**Problem to solve:** Exactly as they appear, restate the lines of the material, from the first through the one containing "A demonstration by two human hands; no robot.".

* * *

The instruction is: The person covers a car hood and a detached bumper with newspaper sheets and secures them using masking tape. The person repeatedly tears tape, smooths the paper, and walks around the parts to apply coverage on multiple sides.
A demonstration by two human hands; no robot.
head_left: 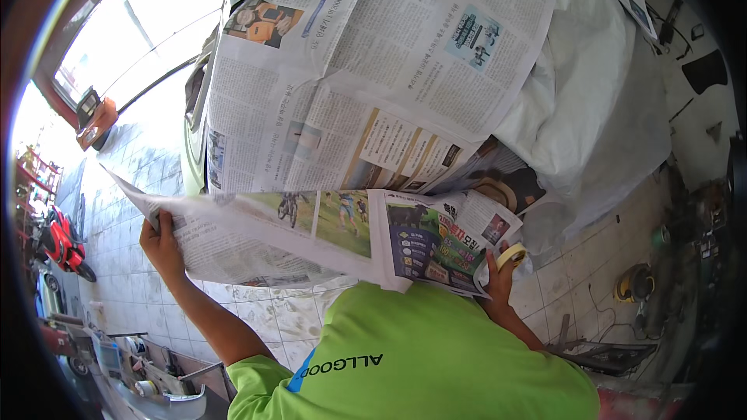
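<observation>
My left hand (162,247) pinches the left edge of a newspaper sheet (257,253), thumb on top. The sheet stretches across in front of my green shirt, its upper part folded over to show colour pictures. At its right end my right hand (499,284) is closed around a roll of pale yellow masking tape (511,255), close against the sheet's edge. Whether those fingers also grip the paper is hard to tell. Beyond the held sheet, other newspaper sheets (311,101) lie spread over a large, bulky form, partly overlapping.
White sheeting (583,101) drapes over the form's right side. A pale green panel edge (192,155) shows at its left. A red motorcycle (64,245) stands far left, near an orange object (96,123). A yellow and black machine (634,283) with a cord sits on the tiled floor, right.
</observation>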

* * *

**Result for this task:**
The instruction is: The person covers a car hood and a detached bumper with newspaper sheets and secures them using masking tape. The person repeatedly tears tape, smooths the paper, and walks around the parts to apply coverage on multiple sides.
A demonstration by two human hands; no robot.

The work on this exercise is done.